On Ryall’s 10-acre farm the rotation includes traditional crops like potatoes, beets, carrots and broccoli but she also grows a lot of speciality vegetables, such as celeriac, kale, purple cauliflower and several varieties of winter squash. “We make sure we’re growing a few things that customers traditionally don’t find in grocery stores,” she says. “That pulls them to our farm stand or the farmers market.”

Ryall grows 50 different types of vegetables. Aided and abetted by the mild climate and fertile soil of the Fraser Delta, three small greenhouses, one of which is movable, plus row tunnels and raised beds, she harvests vegetables 12 months of the year,

In winter celeriac, leeks, Brussel sprouts, chard and kale thrive outside while hoop houses keep salad greens, radishes, Asian greens, lettuce, spinach and more at the right temperature. Add traditional storage crops such as parsnips, carrots, potatoes, cabbage and beets and it’s not hard to see why her winter CSA (Community Supported Agriculture) boxes are snapped up as quickly as her summer ones.

Her CSA membership, which delivers farm produce direct to consumers, has grown from 25 members in 2010 to 130 today. She added a farmgate vegetable stand in 2013. She sells her produce and eggs from the farm stand and also attends several farmers markets in the area.

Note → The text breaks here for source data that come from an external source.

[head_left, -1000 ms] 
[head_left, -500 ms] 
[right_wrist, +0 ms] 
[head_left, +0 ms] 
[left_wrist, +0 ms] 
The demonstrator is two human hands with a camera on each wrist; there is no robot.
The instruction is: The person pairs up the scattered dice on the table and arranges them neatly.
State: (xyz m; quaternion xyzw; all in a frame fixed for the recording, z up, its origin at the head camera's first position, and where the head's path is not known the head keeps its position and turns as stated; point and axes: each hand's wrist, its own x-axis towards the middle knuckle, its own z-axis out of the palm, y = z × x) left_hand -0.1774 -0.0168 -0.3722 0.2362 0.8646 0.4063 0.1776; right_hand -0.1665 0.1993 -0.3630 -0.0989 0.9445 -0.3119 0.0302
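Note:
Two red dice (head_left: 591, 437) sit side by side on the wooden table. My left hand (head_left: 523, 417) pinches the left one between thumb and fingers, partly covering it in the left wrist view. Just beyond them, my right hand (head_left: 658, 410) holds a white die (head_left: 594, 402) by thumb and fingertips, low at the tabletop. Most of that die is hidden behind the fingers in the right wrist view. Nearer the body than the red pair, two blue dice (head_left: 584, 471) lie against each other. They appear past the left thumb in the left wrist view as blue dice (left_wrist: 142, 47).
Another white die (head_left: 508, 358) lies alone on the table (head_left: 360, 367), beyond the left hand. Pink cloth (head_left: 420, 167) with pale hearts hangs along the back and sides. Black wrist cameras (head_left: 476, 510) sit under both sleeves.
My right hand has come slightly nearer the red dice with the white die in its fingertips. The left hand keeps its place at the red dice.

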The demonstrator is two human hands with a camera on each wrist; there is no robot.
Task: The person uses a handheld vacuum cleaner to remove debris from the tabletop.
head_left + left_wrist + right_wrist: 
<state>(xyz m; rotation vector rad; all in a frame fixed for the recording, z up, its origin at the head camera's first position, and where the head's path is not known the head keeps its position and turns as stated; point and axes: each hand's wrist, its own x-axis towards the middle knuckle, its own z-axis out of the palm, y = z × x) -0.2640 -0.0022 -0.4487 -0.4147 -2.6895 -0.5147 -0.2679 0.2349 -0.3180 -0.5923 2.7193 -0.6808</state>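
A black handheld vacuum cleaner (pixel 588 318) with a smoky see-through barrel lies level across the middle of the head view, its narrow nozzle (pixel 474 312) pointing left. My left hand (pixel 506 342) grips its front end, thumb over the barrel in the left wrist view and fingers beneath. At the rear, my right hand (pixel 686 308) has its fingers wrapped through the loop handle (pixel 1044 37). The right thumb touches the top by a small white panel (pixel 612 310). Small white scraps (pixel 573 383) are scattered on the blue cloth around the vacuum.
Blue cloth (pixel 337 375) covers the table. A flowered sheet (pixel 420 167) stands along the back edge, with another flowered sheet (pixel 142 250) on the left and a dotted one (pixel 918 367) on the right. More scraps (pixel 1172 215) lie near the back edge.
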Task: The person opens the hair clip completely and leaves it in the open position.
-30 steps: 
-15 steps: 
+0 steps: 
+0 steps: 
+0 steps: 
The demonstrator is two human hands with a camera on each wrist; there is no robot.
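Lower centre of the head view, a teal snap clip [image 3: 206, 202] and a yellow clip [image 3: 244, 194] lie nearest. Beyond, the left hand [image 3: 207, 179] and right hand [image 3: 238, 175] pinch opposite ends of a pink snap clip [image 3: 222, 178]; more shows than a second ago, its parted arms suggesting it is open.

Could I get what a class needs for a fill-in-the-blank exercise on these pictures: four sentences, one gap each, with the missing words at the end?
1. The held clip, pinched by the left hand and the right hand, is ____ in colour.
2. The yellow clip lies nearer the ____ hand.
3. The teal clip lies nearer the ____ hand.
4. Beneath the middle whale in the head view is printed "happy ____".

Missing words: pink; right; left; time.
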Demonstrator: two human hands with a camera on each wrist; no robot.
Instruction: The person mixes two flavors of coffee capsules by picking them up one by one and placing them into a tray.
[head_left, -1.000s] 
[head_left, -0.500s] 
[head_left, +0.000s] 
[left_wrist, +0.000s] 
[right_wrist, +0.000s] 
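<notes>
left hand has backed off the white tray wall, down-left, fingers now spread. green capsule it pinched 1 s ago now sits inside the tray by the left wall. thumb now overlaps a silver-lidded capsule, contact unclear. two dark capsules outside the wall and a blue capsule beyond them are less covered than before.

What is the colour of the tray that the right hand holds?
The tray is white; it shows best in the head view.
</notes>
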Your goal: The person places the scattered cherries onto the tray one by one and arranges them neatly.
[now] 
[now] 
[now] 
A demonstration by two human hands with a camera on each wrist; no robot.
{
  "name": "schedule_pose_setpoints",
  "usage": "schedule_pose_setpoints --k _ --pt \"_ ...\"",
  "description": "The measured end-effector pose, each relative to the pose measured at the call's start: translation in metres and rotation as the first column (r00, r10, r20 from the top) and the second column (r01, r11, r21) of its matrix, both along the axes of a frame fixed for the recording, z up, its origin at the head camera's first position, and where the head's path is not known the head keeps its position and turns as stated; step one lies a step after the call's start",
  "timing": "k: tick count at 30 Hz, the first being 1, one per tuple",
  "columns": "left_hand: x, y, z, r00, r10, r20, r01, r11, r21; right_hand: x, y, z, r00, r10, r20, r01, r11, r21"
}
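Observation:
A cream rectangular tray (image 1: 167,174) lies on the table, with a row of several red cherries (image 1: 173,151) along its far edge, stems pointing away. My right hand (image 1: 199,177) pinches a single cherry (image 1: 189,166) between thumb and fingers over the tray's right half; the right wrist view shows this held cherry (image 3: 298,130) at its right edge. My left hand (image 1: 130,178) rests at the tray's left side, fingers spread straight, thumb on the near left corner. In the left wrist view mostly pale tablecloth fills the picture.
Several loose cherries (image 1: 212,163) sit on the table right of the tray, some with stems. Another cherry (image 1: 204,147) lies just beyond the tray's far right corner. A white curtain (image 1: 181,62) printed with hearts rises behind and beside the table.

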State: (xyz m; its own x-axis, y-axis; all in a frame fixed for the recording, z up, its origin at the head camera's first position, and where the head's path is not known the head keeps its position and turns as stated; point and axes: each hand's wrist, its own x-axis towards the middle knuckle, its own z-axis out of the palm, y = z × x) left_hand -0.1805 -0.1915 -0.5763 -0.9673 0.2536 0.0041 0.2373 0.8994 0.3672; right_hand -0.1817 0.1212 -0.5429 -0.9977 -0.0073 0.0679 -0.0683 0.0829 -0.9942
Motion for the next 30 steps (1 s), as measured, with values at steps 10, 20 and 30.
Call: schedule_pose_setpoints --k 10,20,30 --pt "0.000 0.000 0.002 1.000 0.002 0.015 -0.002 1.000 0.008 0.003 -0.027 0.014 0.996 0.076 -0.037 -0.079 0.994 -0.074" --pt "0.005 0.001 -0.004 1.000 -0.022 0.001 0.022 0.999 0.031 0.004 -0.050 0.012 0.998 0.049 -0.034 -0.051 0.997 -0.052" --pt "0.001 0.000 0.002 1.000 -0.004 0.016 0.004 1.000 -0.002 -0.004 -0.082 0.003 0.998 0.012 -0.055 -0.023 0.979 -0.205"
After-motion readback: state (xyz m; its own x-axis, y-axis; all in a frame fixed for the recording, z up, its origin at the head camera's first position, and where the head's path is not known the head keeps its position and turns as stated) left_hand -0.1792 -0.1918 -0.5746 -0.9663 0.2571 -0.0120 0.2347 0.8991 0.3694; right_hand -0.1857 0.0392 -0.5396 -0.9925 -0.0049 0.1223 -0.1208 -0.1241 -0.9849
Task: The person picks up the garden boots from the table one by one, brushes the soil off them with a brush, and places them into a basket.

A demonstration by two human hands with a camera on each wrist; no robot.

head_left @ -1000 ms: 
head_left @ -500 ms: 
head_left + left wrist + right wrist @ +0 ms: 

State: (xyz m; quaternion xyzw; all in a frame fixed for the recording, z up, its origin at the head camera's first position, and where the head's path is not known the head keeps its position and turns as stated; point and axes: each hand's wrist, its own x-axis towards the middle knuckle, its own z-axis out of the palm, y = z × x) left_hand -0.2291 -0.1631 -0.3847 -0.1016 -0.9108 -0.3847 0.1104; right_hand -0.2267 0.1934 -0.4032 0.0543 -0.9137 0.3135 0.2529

Her crops and chickens are certified organic through Fraser Valley Organic Producers. While some farmers agree with the organic philosophy but object to the supervision and fees that go with it, Ryall has a different view. “The money goes to beneficial programs and so I never have a problem paying our certification fees,” she says. “And yes, there’s paperwork involved but I think it pushes us to be better farmers. It’s similar to FOOD SAFE paperwork. You need to be keeping production records and seed lot numbers. It’s just good farming practice. There’s not too much record keeping that we have to do for certified organics that we shouldn’t really already be doing, regardless.”

Her sister, Rachel, works with her on the farm. She also has two full-time, year-round employees, five full-time seasonal employees and up to four part-time employees and apprentices.

From a girl growing up on a farm to owning and managing her own farm, it’s been a journey. Looking back, over the past five years, Ryall says, what she’s learned has been mostly management skills: how to plan and prioritize, dealing with employees, making sure people are working effectively. “You don’t really get taught that at school,” she says.

What does the future hold? “We’ve expanded a lot over the last five to six years,” she says. “Now it’s a matter of trying to finesse the systems we have. Personally, I want to be an effective manager, and I want to be learning more about the soil, what’s going on down below the surface. And then there are some little things like learning more about cover cropping. My goals are not production or marketing. It’s just getting better with what we have now.”